Exercise prompt: The answer should consist of every line of the material, repeated verbatim.

Provided material:
----------------

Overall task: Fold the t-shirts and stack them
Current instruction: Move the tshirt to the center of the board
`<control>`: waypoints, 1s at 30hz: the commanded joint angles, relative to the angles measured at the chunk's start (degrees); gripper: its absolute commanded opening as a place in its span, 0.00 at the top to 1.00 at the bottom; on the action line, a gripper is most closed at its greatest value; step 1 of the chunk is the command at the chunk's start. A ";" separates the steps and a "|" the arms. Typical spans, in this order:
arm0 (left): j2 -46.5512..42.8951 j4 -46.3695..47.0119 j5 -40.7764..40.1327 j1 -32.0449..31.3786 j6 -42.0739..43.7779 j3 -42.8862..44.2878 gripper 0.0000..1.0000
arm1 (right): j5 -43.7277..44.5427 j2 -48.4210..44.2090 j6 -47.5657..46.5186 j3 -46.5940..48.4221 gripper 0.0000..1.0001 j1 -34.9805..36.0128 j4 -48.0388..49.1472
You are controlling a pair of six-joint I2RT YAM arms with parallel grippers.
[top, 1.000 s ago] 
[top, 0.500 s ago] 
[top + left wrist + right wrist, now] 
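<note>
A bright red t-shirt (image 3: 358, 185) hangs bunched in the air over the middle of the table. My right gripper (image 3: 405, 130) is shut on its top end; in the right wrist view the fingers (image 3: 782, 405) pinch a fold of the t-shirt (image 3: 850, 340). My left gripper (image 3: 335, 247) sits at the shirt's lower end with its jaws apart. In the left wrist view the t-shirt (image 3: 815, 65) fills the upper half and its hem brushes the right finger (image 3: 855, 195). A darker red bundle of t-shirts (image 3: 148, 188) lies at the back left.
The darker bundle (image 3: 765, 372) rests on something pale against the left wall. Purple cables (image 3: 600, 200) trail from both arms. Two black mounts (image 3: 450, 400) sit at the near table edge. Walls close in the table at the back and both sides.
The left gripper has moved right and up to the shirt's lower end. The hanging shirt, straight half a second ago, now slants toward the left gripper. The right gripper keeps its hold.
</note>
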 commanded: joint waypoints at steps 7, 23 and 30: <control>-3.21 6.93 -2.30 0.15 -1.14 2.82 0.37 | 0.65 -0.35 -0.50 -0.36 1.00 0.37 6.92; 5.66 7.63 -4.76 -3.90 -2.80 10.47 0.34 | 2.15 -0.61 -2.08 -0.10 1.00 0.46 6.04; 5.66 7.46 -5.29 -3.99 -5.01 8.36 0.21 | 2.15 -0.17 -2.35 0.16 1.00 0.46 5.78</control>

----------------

Output:
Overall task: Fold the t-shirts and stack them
Current instruction: Move the tshirt to the center of the board
`<control>`: waypoints, 1s at 30hz: the commanded joint angles, relative to the angles measured at the chunk's start (degrees); gripper: its absolute commanded opening as a place in its span, 0.00 at the top to 1.00 at the bottom; on the action line, a gripper is most closed at its greatest value; step 1 of the chunk is the command at the chunk's start. A ";" separates the steps and a "|" the arms. Typical spans, in this order:
arm0 (left): j2 -46.5512..42.8951 j4 -46.3695..47.0119 j5 -40.7764..40.1327 j1 -32.0449..31.3786 j6 -42.0739..43.7779 j3 -42.8862..44.2878 gripper 0.0000..1.0000
arm1 (right): j5 -43.7277..44.5427 j2 -48.4210..44.2090 j6 -47.5657..46.5186 j3 -46.5940..48.4221 gripper 0.0000..1.0001 j1 -34.9805..36.0128 j4 -48.0388..49.1472
You are controlling a pair of six-joint I2RT YAM arms with parallel grippers.
[top, 1.000 s ago] 
[top, 0.500 s ago] 
[top + left wrist + right wrist, now] 
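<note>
A bright red t-shirt (image 3: 358, 185) hangs bunched in the air over the middle of the table. My right gripper (image 3: 405, 130) is shut on its top end; in the right wrist view the fingers (image 3: 782, 405) pinch a fold of the t-shirt (image 3: 850, 340). My left gripper (image 3: 335, 247) sits at the shirt's lower end with its jaws apart. In the left wrist view the t-shirt (image 3: 815, 65) fills the upper half and its hem brushes the right finger (image 3: 855, 195). A darker red bundle of t-shirts (image 3: 148, 188) lies at the back left.
The darker bundle (image 3: 765, 372) rests on something pale against the left wall. Purple cables (image 3: 600, 200) trail from both arms. Two black mounts (image 3: 450, 400) sit at the near table edge. Walls close in the table at the back and both sides.
The left gripper has moved right and up to the shirt's lower end. The hanging shirt, straight half a second ago, now slants toward the left gripper. The right gripper keeps its hold.
</note>
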 commanded: joint waypoints at steps 7, 23 and 30: <control>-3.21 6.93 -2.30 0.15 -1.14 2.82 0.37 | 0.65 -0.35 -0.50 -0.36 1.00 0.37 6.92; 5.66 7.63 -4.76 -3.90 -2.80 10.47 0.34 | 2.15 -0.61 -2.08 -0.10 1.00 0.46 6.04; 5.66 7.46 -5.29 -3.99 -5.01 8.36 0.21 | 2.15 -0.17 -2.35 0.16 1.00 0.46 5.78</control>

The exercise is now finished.